To be honest I think it looks better I bet you like the colour of the other one at least Rich :wink:


----------



## conneem (Nov 4, 2006)

Looks like a mix between an Alfa and an Astra :?

But in the mini site it say 2.0 TSI, maybe a new 2 litre twin charged engine coming :?:

http://www.********.co.uk/ttforumbbs/vi ... p?t=109361


----------



## ezzie (Jul 2, 2004)

The front looks all wrong with the new grill. Back looks great, as closer to that concepts. Nicer than a Golf I suppose.


----------



## YELLOW_TT (Feb 25, 2004)

conneem said:


> Looks like a mix between an Alfa and an Astra :?
> 
> But in the mini site it say 2.0 TSI, maybe a new 2 litre twin charged engine coming :?:
> 
> http://www.********.co.uk/ttforumbbs/vi ... p?t=109361


Twin charged = turbo and supercharged VW have a 1.4 twin charged engine fitted to the mk5 Golf 170 bhp ang great mpg


----------



## The Silver Surfer (May 14, 2002)

Looks sh*te!


----------



## Leg (Jan 11, 2006)

YELLOW_TT said:


> Leg said:
> 
> 
> > Hardly this is it. Yet again a manufacturer f*cks up a concept.
> ...


Nah, only went for white on the M cos of the contrasting CF roof etc. Most cars look shitin white.

cant stand bloody spineless car manufacturers who create exciting and insipiring concepts then bottle it with sh*t cars.


----------



## YELLOW_TT (Feb 25, 2004)

Leg said:


> YELLOW_TT said:
> 
> 
> > Leg said:
> ...


Maybe its the colour but that concept just looks like a wide mouthed frog to me


----------



## Leg (Jan 11, 2006)

YELLOW_TT said:


> Leg said:
> 
> 
> > YELLOW_TT said:
> ...


Oh I wouldnt buy one, but at least its different. This scirroco looks like every other hatch.


----------



## garyc (May 7, 2002)

Bastard child of Astra and Pug 207. Another squandered opportunity. Wasteful extension of the Golf/TT/Leon platform :?










Bearing in mind it was penned in 1975, the original is still 10X better looking.


----------



## Wallsendmag (Feb 12, 2004)

Is it me or does that look like the Shooting break .


----------



## YELLOW_TT (Feb 25, 2004)

wallsendmag said:


> Is it me or does that look like the Shooting break .


Now I come to think of it yes it does


----------



## Kell (May 28, 2002)

It's a wasted opportunity - though there are some nice nods to the original with the rising line in the rear window. (Also carried over to the Corrado.)

Unfortunaltely however, it doesn't look like a coupe, but a hatch. Fail to see the real appeal over and above a 3-door Golf. Less practical and not good looking enough to ignore the pacticality.

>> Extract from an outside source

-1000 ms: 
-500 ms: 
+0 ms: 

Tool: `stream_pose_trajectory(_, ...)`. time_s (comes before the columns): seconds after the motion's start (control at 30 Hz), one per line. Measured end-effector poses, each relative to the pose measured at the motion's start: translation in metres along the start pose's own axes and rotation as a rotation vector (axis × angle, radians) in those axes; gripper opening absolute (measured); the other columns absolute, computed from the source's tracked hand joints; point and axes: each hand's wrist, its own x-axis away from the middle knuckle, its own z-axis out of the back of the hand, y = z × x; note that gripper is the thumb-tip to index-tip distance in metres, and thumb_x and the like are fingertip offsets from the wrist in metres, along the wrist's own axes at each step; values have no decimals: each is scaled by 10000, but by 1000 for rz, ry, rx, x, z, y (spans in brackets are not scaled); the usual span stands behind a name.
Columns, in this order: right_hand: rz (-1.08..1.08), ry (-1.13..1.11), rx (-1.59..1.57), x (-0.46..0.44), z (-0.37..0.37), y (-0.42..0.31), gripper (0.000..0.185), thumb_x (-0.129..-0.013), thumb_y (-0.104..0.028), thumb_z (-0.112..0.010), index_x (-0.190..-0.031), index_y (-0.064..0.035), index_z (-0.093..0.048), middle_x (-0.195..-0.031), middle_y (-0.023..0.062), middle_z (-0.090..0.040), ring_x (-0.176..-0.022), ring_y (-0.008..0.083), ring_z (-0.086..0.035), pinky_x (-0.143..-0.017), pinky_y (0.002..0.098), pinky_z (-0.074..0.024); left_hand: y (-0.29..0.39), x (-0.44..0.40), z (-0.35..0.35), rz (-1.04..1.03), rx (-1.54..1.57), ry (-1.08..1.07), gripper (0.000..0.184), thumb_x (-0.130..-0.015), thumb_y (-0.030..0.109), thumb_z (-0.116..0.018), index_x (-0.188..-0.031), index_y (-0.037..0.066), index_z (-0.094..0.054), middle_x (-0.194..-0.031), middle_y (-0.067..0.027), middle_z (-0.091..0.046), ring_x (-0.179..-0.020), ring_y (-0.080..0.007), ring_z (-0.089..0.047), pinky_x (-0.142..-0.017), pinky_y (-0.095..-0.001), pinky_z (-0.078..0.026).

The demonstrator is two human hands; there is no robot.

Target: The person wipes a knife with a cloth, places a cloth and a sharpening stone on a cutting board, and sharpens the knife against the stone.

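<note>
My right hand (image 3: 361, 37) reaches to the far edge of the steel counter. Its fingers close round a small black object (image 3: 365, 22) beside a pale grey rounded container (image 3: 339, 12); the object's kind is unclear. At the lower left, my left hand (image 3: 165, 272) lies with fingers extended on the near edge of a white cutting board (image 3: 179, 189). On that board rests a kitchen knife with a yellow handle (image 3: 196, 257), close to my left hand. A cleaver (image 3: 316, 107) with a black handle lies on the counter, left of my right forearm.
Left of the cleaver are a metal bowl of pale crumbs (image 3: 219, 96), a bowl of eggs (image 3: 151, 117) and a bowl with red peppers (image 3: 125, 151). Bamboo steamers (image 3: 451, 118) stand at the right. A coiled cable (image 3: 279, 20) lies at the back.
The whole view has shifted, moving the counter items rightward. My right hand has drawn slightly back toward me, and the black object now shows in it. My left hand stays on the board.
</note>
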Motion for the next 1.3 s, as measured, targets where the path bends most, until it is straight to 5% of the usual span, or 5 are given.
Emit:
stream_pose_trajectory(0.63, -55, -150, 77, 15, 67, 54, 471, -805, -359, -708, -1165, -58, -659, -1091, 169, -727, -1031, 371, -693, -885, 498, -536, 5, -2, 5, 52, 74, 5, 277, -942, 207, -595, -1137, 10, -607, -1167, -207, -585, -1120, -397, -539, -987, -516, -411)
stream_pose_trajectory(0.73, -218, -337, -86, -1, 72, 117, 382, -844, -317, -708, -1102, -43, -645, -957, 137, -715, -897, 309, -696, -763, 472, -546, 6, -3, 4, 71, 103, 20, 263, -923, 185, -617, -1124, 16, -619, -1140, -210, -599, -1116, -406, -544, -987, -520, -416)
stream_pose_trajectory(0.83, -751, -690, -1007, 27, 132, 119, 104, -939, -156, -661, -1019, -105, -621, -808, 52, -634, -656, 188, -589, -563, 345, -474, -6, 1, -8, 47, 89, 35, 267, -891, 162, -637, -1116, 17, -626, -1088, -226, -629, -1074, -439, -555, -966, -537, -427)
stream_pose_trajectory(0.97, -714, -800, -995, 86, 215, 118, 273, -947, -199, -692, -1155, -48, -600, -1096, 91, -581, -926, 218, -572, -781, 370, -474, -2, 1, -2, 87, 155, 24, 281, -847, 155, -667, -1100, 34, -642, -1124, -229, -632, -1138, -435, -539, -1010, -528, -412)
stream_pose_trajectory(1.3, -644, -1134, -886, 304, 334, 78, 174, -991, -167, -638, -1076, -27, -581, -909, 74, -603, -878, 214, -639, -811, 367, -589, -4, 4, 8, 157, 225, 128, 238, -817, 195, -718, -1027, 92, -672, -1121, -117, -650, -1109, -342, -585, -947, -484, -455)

Unless it drives really well of course.


----------



## ratty (May 18, 2004)

Looks like a flat Golf :roll:


----------



## jam (May 8, 2002)

Front lights/grille/bonnet looks like a Mitsubishi Galant :?


----------



## Toshiba (Jul 8, 2004)

Looks more like a cross between a laguna and a clio with a big door in the middle.


----------



## der_horst (Apr 29, 2006)

regardles of the looks-like-stuff i'd say compared to the other models in vw's lineup it's a step ahead.

i don't think it'll be something special, but still for the generation GTI it should be an alternative to consider. afaik that's also the engine lineup they'll aim at.


----------



## DXN (May 18, 2002)

wallsendmag said:


> Is it me or does that look like the Shooting break .

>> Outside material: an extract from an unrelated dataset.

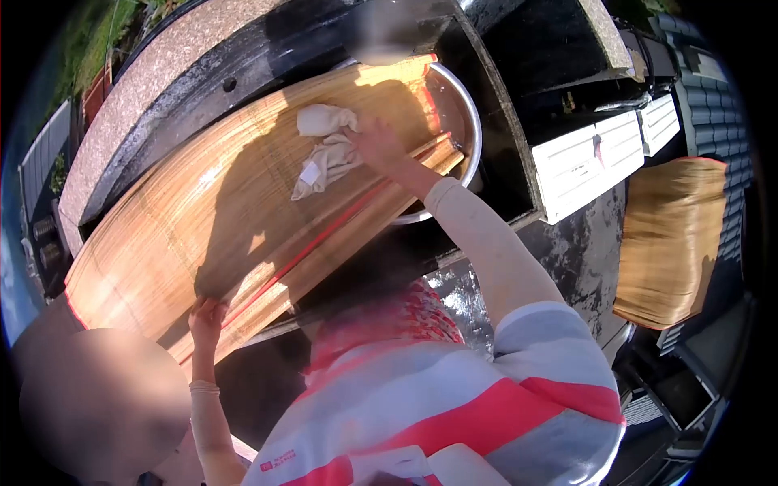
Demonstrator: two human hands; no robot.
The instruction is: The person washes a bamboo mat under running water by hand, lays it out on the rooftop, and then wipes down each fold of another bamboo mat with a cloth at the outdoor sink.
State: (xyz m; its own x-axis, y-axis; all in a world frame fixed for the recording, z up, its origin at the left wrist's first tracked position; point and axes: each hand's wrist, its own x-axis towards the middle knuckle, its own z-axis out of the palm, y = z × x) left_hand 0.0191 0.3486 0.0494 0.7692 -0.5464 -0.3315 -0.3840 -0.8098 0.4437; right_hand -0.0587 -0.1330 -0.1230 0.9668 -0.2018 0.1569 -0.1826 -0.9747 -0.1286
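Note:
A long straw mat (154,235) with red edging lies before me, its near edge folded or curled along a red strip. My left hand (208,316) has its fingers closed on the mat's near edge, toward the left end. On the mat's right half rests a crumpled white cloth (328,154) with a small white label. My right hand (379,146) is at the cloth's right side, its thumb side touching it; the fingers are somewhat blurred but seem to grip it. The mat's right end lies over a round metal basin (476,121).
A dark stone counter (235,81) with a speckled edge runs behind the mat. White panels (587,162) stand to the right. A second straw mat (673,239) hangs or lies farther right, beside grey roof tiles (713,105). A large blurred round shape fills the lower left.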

thats exactly what I thought


----------



## Wondermikie (Apr 14, 2006)

conneem said:


> ...But in the mini site it say 2.0 TSI, maybe a new 2 litre twin charged engine coming :?:


From the sounds of it, the TSi is just a VAG re-branding of the 2.0 TFSi rather than a new engine


----------



## chinski (Sep 20, 2007)

I'm sure I've seen this somewhere before, only with 5 doors....


----------



## Toshiba (Jul 8, 2004)

Pictures from Geneva here.

Shocking.










http://www.autoexpress.co.uk/news/autoe ... _2008.html


----------



## TTwiggy (Jul 20, 2004)

Another car ruined by the need for predestrian impact protection - here's an idea, look left and right before chucking yourselves into the road...


----------



## jbell (May 15, 2006)

Toshiba said:


> Pictures from Geneva here.
> 
> Shocking.
> 
> ...


Not sure about it at all, I really liked the concept. The wheels seem to let it down as well :?


----------



## mighTy Tee (Jul 10, 2002)

chinski said:


> I'm sure I've seen this somewhere before, only with 5 doors....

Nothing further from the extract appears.